A total of 64 twin pairs, 32 monozygotic (MZ) (mean age: 54.9 ± 6.3 years) and 32 dizygotic (DZ) (mean age: 56.4 ± 7.0 years), were measured after a complete ophthalmologic exam had been performed to exclude all ocular pathologies that increase intraocular scatter as cataracts. Intraocular scattering was evaluated by using two different techniques based on a straylight parameter log(S) estimation: a compact optical instrument based in the principle of optical integration and a psychophysical measurement. Intraclass correlation coefficients (ICC) were used as descriptive statistics of twin resemblance, and genetic models were fitted to estimate heritability.
No statistically significant difference was found for MZ and DZ groups for age (P = 0.203), best-corrected visual acuity (P = 0.626), cataract gradation (P = 0.701), sex (P = 0.941), optical log(S) (P = 0.386), or psychophysical log(S) (P = 0.568), with only a minor difference in equivalent sphere (P = 0.008). Intraclass correlation coefficients between siblings were similar for scatter parameters: 0.676 in MZ and 0.471 in DZ twins for optical log(S); 0.533 in MZ twins and 0.475 in DZ twins for psychophysical log(S). For equivalent sphere, ICCs were 0.767 in MZ and 0.228 in DZ twins.

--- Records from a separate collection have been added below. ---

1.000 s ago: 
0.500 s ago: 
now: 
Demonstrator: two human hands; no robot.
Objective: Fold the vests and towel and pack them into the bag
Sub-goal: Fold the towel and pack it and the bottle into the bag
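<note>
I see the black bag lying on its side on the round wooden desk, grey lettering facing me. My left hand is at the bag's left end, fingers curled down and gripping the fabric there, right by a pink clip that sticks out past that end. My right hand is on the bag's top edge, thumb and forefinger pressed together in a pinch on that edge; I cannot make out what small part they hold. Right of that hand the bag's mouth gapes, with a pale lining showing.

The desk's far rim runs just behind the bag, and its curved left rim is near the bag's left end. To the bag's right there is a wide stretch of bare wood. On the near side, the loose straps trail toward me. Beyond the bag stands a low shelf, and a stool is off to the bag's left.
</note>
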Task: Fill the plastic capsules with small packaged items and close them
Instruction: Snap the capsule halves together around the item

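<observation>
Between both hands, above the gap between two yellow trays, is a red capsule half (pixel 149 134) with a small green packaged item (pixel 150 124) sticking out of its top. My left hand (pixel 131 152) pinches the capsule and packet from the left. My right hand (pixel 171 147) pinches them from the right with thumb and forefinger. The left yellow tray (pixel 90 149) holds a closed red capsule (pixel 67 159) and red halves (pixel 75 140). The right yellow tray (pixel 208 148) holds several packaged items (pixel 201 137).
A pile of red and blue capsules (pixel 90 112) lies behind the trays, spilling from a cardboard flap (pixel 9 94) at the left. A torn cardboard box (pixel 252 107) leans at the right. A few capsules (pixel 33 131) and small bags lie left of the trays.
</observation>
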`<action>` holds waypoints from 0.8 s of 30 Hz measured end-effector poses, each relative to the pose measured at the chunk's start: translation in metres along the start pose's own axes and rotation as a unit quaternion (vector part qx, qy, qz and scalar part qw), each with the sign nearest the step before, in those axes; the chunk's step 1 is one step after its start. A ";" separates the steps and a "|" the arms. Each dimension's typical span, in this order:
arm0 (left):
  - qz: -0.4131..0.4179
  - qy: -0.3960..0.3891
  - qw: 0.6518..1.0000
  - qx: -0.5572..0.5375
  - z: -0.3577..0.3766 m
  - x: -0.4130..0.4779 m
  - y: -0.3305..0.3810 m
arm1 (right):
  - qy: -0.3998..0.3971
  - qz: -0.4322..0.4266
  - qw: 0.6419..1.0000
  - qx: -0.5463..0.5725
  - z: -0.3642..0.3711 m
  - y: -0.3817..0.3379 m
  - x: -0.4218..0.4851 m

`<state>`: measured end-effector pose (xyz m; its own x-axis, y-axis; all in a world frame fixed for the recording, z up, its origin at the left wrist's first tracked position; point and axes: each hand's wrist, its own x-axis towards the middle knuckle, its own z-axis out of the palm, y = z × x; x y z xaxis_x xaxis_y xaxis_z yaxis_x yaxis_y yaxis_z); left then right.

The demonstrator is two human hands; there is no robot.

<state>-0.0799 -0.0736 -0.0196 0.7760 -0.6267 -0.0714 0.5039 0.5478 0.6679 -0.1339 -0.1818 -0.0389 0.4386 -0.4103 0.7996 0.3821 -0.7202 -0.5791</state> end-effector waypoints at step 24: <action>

Conservative estimates of heritability for the measured scattering parameters were 0.39 and 0.20, respectively.
Correlations of intraocular scatter (straylight) parameters in the groups of identical and nonidentical twins were similar. Heritability estimates were of limited magnitude, suggesting that genetic and environmental factors determine the variance of ocular straylight in healthy middle-aged adults.